▶ Source material
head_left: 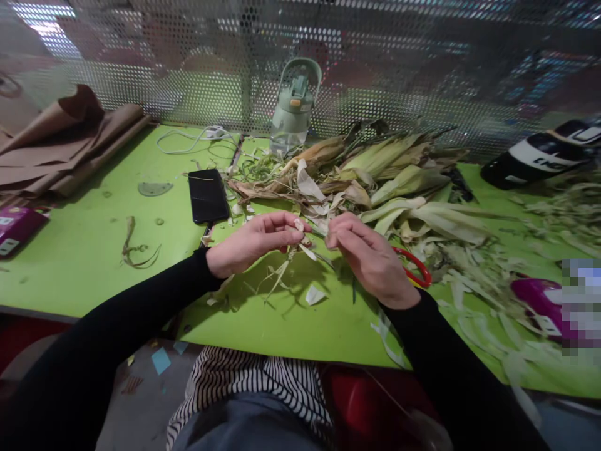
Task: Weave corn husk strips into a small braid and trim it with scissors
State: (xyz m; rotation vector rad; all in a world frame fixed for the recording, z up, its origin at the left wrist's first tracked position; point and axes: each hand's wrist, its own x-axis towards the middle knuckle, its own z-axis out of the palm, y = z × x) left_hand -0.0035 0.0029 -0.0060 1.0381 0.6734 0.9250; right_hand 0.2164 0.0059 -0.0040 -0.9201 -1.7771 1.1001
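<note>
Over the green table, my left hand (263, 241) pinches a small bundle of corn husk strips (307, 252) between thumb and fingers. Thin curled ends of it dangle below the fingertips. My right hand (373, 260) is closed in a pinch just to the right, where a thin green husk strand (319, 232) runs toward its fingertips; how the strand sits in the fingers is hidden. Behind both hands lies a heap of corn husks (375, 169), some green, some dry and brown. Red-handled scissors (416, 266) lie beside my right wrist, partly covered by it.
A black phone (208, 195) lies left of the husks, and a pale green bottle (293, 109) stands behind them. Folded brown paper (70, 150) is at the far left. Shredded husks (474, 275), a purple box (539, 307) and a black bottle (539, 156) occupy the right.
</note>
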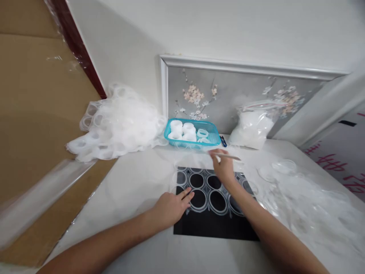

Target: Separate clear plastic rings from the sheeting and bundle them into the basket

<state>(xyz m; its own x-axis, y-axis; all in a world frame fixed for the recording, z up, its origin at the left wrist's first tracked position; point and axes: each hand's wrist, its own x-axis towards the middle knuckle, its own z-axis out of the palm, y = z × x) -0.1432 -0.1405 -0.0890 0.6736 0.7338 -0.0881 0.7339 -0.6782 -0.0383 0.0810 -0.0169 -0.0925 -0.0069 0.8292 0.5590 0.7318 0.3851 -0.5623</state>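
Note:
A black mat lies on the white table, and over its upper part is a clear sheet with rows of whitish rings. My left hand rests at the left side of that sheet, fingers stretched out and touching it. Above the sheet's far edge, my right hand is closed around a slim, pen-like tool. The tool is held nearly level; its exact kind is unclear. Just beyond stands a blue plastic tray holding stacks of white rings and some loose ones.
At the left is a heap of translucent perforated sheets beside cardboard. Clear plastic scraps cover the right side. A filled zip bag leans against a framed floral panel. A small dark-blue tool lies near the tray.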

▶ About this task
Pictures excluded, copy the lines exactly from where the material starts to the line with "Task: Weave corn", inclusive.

▶ Task result
head_left: 
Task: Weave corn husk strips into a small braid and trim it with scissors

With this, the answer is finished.